▶ _TASK DIRECTIONS_:
All that is wanted is a word-for-word copy of the data from its first line to the line containing "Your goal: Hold", both included.

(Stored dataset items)

###

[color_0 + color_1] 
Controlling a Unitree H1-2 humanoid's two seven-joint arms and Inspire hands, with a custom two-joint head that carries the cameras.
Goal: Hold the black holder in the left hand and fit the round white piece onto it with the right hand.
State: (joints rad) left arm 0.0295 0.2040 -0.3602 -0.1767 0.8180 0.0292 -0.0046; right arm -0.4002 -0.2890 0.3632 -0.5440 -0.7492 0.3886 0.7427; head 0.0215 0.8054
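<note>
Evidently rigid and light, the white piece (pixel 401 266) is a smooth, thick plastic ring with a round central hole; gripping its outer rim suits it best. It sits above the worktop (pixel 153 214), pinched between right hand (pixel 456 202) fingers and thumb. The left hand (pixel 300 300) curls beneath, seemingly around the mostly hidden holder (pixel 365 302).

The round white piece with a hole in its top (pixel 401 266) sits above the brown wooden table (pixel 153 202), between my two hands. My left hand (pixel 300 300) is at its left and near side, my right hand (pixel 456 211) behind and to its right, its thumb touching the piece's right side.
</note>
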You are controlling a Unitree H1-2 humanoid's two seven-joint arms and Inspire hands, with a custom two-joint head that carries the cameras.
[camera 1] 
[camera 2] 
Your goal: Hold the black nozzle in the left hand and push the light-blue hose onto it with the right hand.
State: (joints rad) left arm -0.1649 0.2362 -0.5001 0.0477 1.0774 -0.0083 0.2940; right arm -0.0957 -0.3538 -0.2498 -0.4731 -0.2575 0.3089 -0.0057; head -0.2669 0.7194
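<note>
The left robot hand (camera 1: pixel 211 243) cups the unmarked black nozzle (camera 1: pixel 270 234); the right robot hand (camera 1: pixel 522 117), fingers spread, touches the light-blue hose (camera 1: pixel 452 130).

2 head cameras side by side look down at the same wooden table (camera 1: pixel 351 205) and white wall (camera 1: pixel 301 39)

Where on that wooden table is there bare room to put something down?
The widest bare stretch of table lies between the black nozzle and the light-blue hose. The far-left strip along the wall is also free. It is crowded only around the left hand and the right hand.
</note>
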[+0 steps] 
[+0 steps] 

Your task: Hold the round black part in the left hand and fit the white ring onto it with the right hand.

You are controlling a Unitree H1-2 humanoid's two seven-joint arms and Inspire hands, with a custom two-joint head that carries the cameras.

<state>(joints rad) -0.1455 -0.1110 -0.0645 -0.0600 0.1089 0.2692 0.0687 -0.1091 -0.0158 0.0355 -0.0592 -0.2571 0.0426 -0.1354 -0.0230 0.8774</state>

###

▶ _SOLVED EXERCISE_:
[color_0 + color_1] 
Controlling a Unitree H1-2 humanoid's two seven-joint arms and Inspire hands, with a custom two-joint head that carries the cameras.
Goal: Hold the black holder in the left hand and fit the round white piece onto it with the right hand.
State: (joints rad) left arm 0.0295 0.2040 -0.3602 -0.1767 0.8180 0.0292 -0.0046; right arm -0.4002 -0.2890 0.3632 -0.5440 -0.7492 0.3886 0.7427; head 0.0215 0.8054
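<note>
Evidently rigid and light, the white piece (pixel 401 266) is a smooth, thick plastic ring with a round central hole; gripping its outer rim suits it best. It sits above the worktop (pixel 153 214), pinched between right hand (pixel 456 202) fingers and thumb. The left hand (pixel 300 300) curls beneath, seemingly around the mostly hidden holder (pixel 365 302).

The round white piece with a hole in its top (pixel 401 266) sits above the brown wooden table (pixel 153 202), between my two hands. My left hand (pixel 300 300) is at its left and near side, my right hand (pixel 456 211) behind and to its right, its thumb touching the piece's right side.
</note>
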You are controlling a Unitree H1-2 humanoid's two seven-joint arms and Inspire hands, with a custom two-joint head that carries the cameras.
[camera 1] 
[camera 2] 
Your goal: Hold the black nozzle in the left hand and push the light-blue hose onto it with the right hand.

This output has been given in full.